In Summary

  • This article originally featured in Swinburne's Research Impact magazine.

Swinburne’s Dr Emma Lee is working to establish a cultural fisheries industry in Tasmania as a practical step towards reconciliation. Dr Lee is the recipient of one of Swinburne’s 2018 Aboriginal and Torres Strait Islander Research Fellowships.

Dr Lee, who is a Trawlwulwuy woman from Tebrakunna country in north-eastern Tasmania, has argued that a cultural fishery could enable Aboriginal Tasmanians to develop economically, while maintaining traditional knowledge of how to care for sea country.
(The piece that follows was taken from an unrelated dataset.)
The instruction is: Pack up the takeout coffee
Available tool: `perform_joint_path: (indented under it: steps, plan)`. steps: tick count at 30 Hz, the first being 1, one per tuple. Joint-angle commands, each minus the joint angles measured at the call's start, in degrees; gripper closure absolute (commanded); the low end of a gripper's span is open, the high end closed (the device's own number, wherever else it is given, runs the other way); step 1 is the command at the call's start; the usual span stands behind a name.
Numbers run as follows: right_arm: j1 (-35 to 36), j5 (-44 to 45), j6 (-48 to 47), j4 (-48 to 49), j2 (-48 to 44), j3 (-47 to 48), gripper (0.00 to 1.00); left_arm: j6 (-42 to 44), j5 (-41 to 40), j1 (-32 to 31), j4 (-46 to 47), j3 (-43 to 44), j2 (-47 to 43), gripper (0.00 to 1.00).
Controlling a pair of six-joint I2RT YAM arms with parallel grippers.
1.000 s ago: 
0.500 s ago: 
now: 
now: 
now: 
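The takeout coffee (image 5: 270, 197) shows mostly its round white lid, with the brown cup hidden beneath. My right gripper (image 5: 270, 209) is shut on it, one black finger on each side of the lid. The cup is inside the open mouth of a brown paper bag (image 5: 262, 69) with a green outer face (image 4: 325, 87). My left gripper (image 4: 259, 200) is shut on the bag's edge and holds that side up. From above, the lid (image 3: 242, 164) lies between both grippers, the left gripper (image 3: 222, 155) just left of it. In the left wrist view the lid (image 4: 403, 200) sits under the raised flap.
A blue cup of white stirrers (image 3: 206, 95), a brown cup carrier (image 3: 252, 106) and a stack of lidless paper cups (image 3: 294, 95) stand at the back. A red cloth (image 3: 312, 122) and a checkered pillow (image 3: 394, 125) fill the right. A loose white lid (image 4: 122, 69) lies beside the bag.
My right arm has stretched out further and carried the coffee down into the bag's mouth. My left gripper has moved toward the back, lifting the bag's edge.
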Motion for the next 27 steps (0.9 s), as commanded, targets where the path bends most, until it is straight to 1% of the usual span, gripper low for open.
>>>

She pointed to a New Zealand model in which a significant percentage of commercial fisheries licences are allocated to Indigenous people. New Zealand’s is also one of the most sustainable fisheries in the world and is worth roughly $1.6 billion in exports. Dr Lee believes a counterpart founded in Australia’s most lucrative seafood region, could be used to create a national framework that would provide resolution to many of the country’s ongoing social issues.

She said Indigenous Tasmanians would like to provide shellfish and other seafood to restaurants so they can share their unique cultural stories. These arise from thousands of years of shellfish consumption by Indigenous Tasmanians that have resulted in a coastline featuring shell middens up to a kilometre long (see right).

While Aboriginal Tasmanians can access marine resources for their own food or cultural purposes, commercially they’re only allowed to sell shells for necklaces.

Recently, Dr Lee turned her attention to the legislative barriers to such cultural fisheries projects. Dr Lee has a lengthy record of reconciliation policy experience as one of the key architects of the first joint management plan for Australia’s largest wilderness, the Tasmanian Wilderness World Heritage Area.

To test the waters Lee employed an Indigenous research methodology to build relationships through wide-ranging stakeholder workshops. “I am a firm believer that on a full and satisfied belly we can come to understand each other as people who bring cultural strengths and assets to the table.” Last year this included a seafood and Indigenous storytelling event held at the annual Dark Mofo festival in Hobart.

During this process, Lee said local restaurateurs, the fisheries industry and government all expressed interest in the idea, particularly because the seafood can be sold at premium prices, its saleability enhanced by its local provenance and Indigenous links.

Dr Lee’s next step is to compare global examples of commercialising Indigenous foods and to look at developing a specialised training centre for future Indigenous fisheries.